§ What to do: Look below for the line containing "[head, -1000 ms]"; from there, print each line exactly up to and including the line containing "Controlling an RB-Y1", and stop.

§ Dataset entries:
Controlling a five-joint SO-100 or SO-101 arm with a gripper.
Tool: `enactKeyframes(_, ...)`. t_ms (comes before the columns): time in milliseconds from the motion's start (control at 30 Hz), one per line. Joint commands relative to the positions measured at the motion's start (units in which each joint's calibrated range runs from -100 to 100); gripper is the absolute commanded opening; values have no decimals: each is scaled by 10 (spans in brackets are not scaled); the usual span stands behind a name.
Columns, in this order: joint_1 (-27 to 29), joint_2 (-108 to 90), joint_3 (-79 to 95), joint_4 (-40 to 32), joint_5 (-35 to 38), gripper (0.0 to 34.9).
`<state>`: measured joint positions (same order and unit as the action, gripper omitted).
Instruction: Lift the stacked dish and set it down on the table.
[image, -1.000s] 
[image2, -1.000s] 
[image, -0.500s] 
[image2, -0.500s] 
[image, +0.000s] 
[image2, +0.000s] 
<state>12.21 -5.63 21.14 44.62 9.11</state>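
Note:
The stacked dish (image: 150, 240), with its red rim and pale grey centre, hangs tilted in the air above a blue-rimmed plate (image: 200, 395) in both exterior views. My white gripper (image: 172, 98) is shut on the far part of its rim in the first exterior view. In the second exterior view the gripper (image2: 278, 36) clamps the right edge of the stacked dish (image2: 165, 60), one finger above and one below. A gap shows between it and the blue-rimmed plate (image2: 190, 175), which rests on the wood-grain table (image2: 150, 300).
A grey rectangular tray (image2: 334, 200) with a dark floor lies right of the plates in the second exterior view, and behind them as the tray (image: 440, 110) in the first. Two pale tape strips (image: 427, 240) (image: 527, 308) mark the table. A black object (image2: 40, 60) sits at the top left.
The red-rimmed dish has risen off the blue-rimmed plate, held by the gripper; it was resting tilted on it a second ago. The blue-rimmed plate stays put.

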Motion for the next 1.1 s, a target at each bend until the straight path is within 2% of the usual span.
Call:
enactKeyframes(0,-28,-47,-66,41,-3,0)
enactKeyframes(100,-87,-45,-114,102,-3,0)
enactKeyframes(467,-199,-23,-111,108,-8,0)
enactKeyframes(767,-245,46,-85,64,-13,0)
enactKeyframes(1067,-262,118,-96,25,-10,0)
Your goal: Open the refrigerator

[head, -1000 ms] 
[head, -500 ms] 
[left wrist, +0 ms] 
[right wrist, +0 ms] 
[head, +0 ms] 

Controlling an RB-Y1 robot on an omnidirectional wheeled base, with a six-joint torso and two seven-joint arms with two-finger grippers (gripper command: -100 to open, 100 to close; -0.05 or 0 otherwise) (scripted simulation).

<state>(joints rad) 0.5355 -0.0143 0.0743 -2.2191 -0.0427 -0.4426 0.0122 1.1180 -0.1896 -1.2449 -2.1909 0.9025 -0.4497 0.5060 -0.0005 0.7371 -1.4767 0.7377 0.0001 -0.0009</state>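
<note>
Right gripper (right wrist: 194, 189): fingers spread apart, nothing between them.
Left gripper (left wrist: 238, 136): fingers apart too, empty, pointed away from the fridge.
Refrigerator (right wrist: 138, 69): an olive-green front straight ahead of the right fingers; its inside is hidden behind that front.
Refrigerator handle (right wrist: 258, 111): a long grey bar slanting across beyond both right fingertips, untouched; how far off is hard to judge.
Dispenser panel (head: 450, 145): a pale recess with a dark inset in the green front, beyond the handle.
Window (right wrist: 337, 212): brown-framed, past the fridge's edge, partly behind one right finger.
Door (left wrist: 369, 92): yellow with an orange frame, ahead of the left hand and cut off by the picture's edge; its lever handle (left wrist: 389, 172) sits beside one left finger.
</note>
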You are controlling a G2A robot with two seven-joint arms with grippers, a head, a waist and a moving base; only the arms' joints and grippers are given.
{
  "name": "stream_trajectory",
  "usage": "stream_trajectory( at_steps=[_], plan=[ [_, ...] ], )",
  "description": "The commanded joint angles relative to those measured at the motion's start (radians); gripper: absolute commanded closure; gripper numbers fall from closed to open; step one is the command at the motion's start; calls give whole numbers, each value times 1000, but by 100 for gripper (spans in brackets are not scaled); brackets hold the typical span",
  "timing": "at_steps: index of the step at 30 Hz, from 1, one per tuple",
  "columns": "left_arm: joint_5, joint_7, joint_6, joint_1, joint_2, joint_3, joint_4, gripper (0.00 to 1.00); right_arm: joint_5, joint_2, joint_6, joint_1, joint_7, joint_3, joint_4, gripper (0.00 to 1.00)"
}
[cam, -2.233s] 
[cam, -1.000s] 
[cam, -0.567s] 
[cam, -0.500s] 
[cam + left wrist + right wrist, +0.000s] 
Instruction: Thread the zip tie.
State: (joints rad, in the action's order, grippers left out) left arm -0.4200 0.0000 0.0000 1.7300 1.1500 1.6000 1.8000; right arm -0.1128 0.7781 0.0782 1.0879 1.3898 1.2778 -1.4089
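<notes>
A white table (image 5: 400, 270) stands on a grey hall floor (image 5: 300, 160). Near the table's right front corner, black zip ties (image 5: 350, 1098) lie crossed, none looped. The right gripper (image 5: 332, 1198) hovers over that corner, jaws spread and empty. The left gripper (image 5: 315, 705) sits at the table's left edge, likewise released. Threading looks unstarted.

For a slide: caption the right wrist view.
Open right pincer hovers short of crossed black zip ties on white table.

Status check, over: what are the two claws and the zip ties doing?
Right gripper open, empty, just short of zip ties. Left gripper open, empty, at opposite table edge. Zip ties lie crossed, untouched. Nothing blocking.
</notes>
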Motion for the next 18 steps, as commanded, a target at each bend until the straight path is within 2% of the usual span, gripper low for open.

§ Task result:
[head, -1000 ms] 
[head, -500 ms] 
[left wrist, +0 ms] 
[right wrist, +0 ms] 
[head, +0 ms] 

Controlling an RB-Y1 robot on an omnidirectional wheeled base, with a six-joint torso and two seven-joint arms with two-finger grippers (gripper command: -100 to open, 100 to close; -0.05 or 0 otherwise) (scripted simulation).

The response is complete as it stands.